There is some computable bound \(B'\) exponential in the size of \(\chi \) (and thus \(\phi \)) such that, if there exists \(x_1, x_2 \ge B'\) and some \(\overline{y}\) such that \({\chi }\mathord {\left( {x_1, x_2, \overline{y}}\right) }\) holds, then there are infinitely many \(x'_1\) and \(x'_2\) such that for some \(\overline{y}'\) we have that \({\chi }\mathord {\left( {x'_1, x'_2, \overline{y}'}\right) }\) holds. An argument for the existence of this bound is given in the full version In short, we first convert the formula above into a disjunction of conjunctions of linear equalities, using a linear number of slack variables to encode inequalities and divisibility constraints. Then, using a result of Chistikov and Haase [10], we set \(B' = 2^{dnm+ 3}\) where \(d\) is the number of bits needed to encode the largest constant in the converted formula (polynomially related to the size of the formula above), \(n\) is the maximum number of linear equalities in any disjunct, and \(m\) is the number of variables (including slack variables).

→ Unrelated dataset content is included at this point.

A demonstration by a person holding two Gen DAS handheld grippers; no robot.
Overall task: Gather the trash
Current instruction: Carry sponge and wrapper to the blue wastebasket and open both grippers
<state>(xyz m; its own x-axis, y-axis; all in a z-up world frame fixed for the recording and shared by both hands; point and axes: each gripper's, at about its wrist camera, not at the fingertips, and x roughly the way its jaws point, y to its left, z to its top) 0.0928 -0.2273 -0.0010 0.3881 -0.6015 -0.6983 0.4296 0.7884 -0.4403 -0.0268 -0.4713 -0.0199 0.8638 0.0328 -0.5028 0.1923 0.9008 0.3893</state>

Now, assume that the smallest \(B\) is larger than \(B'\). That is

$$ \forall x_1, x_2 \ge B. \forall \overline{y}.~~ {\mathrm {SameDiv}}\mathord {\left( {x_1, x_2, \overline{y}}\right) } \Rightarrow \left( { {\phi }\mathord {\left( {x_1, \overline{y}}\right) } \iff {\phi }\mathord {\left( {x_2, \overline{y}}\right) } }\right) $$

holds, but it does not hold that

$$ \forall x_1, x_2 \ge B' . \forall \overline{y}.~~ {\mathrm {SameDiv}}\mathord {\left( {x_1, x_2, \overline{y}}\right) } \Rightarrow \left( { {\phi }\mathord {\left( {x_1, \overline{y}}\right) } \iff {\phi }\mathord {\left( {x_2, \overline{y}}\right) } }\right) $$

This implies there exists some \(x_1, x_2 \ge B'\) and \(\overline{y}\) such that \({\chi }\mathord {\left( {x_1, x_2, \overline{y}}\right) }\) holds. Thus, there are infinitely many such \(x'_1\) and \(x'_2\), contradicting the fact that all \(x'_1, x'_2 \ge B\) do not satisfy the property. Thus, we take \(B'\) as the value of \(B\). It is computable in polynomial time, exponential in size, and representable in a polynomial number of bits.

4 Variadic Decomposability

We consider decomposition along several variables instead of just one. In this section, we assume without loss of generality that \(\phi \) is given in positive normal form and all (in)equalities rearranged into the form \(\sum _ia_ix_i \ge b\). We may use negation \(\lnot \phi \) as a shorthand. We require this form because later we use the set of all linear equations in the DNF of a formula. Since negation alters the linear equations, it is more convenient to assume that negation has already been eliminated.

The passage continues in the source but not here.